New Zealanders go to Apple's Worldwide Developer Conference every year, usually developers. Acolytes would go (not to say that some developers don't fall into this category) if it wasn't so expensive and hard to get into - this year's sold out in record time and it's not cheap to attend. Especially from here.
Judit Klein is just 20, but managed to get there this year - Judit's been here since she was three but was born in Hungary, and was just back from a family holiday in the land of her birth when she had to jump a plane again, this one en route to San Francisco.
While Judit now considers herself a 'real Apple fan', she actually only started using Macs when she began her degree at AUT. "Before that, I just used whatever people gave me, or lent me."
The degree she's undertaking primes people in all sorts of fields without a fixed career path in mind. The course combines art, robotics, design, coding, sound ... it's a combination of computer science, engineering and visual arts. It may seem an odd tertiary choice, but the Creative Technologies degree is hard to get into and has been expanding since it started.

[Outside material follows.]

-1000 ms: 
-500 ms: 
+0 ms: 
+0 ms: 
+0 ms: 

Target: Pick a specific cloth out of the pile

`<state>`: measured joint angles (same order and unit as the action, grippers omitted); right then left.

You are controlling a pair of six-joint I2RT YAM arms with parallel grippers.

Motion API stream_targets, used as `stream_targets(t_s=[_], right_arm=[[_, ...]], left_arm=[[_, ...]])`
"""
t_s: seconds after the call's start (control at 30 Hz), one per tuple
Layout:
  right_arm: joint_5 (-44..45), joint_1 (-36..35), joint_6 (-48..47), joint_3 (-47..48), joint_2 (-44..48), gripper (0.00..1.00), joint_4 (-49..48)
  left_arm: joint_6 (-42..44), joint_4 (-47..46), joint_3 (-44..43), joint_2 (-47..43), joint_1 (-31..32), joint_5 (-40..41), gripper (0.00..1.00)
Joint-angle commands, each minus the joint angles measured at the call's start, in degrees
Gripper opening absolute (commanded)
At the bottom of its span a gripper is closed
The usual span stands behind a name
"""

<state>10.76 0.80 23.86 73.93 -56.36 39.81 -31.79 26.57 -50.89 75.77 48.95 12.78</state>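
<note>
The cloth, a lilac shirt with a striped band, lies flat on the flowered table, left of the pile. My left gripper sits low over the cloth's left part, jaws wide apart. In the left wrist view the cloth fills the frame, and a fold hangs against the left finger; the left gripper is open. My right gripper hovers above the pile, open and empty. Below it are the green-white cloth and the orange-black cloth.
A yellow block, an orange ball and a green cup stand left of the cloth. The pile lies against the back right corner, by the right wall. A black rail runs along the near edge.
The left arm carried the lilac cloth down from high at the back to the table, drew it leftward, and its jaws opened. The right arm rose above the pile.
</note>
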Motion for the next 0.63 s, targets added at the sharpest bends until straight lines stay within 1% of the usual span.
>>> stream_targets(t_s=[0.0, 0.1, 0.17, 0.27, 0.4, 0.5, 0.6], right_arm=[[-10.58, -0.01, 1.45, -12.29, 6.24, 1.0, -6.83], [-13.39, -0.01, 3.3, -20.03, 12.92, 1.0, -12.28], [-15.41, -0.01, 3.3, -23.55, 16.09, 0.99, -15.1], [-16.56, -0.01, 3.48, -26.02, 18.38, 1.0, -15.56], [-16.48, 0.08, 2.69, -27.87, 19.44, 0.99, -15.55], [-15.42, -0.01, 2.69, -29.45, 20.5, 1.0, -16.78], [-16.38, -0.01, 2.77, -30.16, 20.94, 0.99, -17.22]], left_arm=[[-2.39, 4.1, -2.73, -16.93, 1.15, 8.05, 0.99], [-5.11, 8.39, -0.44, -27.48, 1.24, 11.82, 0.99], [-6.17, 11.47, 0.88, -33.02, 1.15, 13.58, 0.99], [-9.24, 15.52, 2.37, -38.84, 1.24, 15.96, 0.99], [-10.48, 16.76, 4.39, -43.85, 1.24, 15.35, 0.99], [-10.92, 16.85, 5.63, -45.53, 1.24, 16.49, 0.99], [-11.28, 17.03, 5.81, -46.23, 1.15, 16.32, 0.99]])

"When I finished high school, I was looking for a degree that didn't tell me what I was going to be when I came out of it. But I always had a bit of a maths brain so I took to coding immediately."
She thinks one of the really great strengths of the degree is learning problem solving.
Judit is in her third and final year of the Bachelor of Creative Technologies at the Auckland University of Technology (AUT).
For the degree, all students have the option to lease MacBook Pros. It was in her second semester of the second year that Judit got the bug to develop iApps after working in a team of five to develop an interactive iPhone tour guide for the Auckland Art Gallery.
And Judit only heard about WWDC last year when she sat in on a talk presented by two Renaissance employees to first year students.
That's when she also heard about the Apple University Consortium, which offers scholarships for students and staff to attend the San Francisco conference.
After filling out the complex forms required, Judit was very pleased to get one of the coveted student scholarships. She was the only student from New Zealand to get a competitive student scholarship, of 20 made available to Australians and New Zealanders, with the support of her local AUC coordinator (Stanley Frielick).
"There aren't many students there [at WWDC]. And I think students can take a lot away from it." For example, "I've done a lot of theoretical research this semester and I'm dying to get back into coding. So I want inspiration and the technical skills to turn my research into something practical."
Dave Hayward from Cyclone and Kelly Eyerman from Ingram Micro took the NZ AUC attendees (including the Competitive Staff and Allocated Staff Scholarship recipients) out to dinner one night, "And that was really nice."
Generally, "WWDC was definitely one of the best experiences of my life. There's no better opportunity to learn directly from the people who develop the tools and software I use every day. And interacting with lots of like-minded people and finding out what everyone does ... it's important to make those contacts."
And Judit saw the Steve Jobs keynote. "I got out of bed at 3am and got into the queue by 4am. I was number 300-and-something in the line and stayed in it for about six hours, but that's all part of the experience." And it was all worth it.
(There's a picture here, by Judit).
"The person who yelled out 'We love you Steve!' from the audience pretty much summed it up."
A lot of the guest presenters they brought in for lunchtime sessions were outstanding, Judit says, singling out that by Dr Michael B Johnson from Pixar and the final session hosted by astronaut Buzz Aldrin.
"Talk about looking at the wider picture! Really inspirational speakers."
And iOS5 will have much to offer, but Judit is bound by non disclosure agreement.
"Put it this way: a lot of what they've done for developers is going to make it a lot easier. It was in the closed afternoon sessions on the Monday after the keynote, when they explained what it meant to developers, that I got really excited."
Back here in New Zealand, Judit's considering Post Grad.